Tuesday. I like this room. Singular dishes, ‘Voids’, are mounted on walls; air brushed, each one hosting a different colour. They appear to float from afar like portals, but as you approach one and peek inside it engulfs and all sense of three dimensional form disappears. Collectors arrive and are devoured in them. Each disc has a different effect on me, which I can’t help but relate to past renowned Western painters. This perhaps is the real illusion to their brilliance:
Blue: The upbeat understudy to Yves Klein’s “IKB-54″, like diving into a Hockney ‘Splash!’ and never coming up for air, just floating inside the canvas. This is where I go to escape the coldness of the room, jumping into a thousand resort brochures where everything is preserved in sun burnt promises.
Yellow: This is tilted on the wall, to resemble a sun emerging. Hence it's name, ‘sun rise’. But it’s too bright. I feel like my imperfections are exposed as it judges me. A Sun God burning wildly. A man driven to madness in ‘The Yellow House’. It’s a sickly yellow and Mondrian has just vomited his palette into the bowl.
Purple: Popular among visitors, luxurious and wealthy, I'm wrapped in a Sultan’s blanket. Also has an acoustic effect which transforms your breathing into a crisp rip of oxygen.
Plum: My personal favourite, feels like when you close your eyes and all that remains visible are the blood pumping vessels. If you stare long enough it becomes black nothingness, as if you are consciously sleeping, or unconsciously awake. Either way I think it’s great. Believe Rothko once made a painting with similar effect, but that doesn't mean much to me right now.

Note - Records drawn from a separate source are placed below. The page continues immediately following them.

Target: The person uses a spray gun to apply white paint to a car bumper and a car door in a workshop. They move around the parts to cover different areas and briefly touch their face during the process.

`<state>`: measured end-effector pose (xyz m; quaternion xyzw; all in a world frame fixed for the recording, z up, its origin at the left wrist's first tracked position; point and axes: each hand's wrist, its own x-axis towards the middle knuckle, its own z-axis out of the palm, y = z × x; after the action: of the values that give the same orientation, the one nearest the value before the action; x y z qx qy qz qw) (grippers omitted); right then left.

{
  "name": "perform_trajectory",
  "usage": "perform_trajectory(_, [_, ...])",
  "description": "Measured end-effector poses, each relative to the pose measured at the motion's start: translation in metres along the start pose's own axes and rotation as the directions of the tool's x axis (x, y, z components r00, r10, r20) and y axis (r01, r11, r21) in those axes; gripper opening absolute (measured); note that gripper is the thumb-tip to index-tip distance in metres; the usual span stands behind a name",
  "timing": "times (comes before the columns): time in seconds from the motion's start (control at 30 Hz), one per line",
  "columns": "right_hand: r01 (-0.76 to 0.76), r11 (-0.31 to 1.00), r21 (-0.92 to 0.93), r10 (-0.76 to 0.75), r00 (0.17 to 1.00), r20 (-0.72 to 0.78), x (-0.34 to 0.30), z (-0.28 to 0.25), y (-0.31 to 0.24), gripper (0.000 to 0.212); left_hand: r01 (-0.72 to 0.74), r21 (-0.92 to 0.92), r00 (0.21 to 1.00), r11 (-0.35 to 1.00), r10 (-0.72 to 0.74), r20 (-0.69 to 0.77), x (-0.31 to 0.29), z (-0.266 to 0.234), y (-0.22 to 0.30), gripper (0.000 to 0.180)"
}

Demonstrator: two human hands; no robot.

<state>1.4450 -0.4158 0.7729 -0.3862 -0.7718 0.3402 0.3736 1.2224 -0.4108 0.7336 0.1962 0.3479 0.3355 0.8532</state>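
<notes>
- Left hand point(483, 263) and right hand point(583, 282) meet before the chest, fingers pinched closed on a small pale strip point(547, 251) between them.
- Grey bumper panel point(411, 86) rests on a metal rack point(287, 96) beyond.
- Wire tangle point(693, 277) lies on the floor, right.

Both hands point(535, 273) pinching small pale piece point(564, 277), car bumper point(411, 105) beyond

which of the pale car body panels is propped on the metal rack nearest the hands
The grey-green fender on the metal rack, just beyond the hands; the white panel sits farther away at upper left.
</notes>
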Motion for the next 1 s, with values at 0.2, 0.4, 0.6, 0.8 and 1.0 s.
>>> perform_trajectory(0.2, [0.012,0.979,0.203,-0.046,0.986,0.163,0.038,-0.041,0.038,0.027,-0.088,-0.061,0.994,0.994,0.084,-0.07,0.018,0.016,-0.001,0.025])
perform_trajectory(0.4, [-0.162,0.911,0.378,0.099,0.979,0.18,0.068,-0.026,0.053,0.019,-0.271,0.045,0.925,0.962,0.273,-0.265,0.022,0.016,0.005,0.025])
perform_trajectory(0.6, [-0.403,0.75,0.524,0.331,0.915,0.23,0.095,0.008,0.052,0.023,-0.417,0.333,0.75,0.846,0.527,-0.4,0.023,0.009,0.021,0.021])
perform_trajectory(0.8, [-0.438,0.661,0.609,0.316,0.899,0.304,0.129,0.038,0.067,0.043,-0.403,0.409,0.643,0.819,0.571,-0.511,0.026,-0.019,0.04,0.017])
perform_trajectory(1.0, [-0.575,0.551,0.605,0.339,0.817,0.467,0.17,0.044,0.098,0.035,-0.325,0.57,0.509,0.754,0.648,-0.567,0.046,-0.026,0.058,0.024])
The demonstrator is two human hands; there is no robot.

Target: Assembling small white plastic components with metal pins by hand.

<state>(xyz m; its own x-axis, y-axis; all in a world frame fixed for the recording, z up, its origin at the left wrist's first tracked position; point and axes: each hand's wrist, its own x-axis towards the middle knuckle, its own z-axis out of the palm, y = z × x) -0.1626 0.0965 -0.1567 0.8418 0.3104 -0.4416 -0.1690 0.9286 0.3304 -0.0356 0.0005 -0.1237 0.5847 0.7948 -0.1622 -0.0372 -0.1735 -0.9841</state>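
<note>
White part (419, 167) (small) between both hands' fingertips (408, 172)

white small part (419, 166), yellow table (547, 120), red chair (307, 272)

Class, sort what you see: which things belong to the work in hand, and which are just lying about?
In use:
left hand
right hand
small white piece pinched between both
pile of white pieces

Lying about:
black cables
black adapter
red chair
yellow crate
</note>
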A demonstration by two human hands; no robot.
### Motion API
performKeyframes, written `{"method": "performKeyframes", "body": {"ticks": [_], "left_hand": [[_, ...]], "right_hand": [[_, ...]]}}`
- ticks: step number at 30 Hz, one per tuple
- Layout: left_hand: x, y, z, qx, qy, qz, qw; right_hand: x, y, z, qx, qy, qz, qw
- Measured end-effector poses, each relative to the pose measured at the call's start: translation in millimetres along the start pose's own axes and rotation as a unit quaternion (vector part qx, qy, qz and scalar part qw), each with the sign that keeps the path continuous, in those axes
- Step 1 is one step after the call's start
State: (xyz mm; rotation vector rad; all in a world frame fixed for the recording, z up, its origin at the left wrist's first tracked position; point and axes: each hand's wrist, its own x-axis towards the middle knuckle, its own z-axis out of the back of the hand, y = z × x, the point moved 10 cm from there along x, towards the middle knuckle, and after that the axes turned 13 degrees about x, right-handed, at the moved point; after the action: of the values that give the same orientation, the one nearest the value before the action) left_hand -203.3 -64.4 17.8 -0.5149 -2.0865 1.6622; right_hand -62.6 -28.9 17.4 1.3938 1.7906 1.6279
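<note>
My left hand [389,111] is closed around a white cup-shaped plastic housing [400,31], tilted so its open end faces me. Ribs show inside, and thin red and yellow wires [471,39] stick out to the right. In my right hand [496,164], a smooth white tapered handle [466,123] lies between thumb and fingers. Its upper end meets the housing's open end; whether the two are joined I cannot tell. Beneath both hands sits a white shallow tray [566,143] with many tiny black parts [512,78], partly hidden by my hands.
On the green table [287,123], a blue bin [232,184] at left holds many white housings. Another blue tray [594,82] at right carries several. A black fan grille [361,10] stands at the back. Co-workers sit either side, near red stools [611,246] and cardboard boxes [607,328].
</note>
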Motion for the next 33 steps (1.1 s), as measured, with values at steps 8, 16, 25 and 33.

Wednesday. A field group of well kept mature ladies arrive, a prominent clientel for this exhibition. They approach a corner in the gallery which contains aggressive black markings taking on an oval shape in-between the walls; “...and so in this corner here... called, ‘dirty corner’...is him taking control away from the gallery as he makes his mark with black spray-paint”
(Two approach me) “What do you think of this? Do you like his work?”
“Yeah elements of it, though it has quite traditional concerns with illusion and dualities. Like this corner which merges masculine expression with female imagery”
“You think? What does it represent to you then?”
“This corner, to me...” (I can feel myself burning up in premature embarrassment. Was hoping they wouldn’t ask) “...represents...” (Six of them are gathering, surrounding)...“to me, a lady’s, erm... vagina”.
It feels like I’ve just said that to my mother, times six.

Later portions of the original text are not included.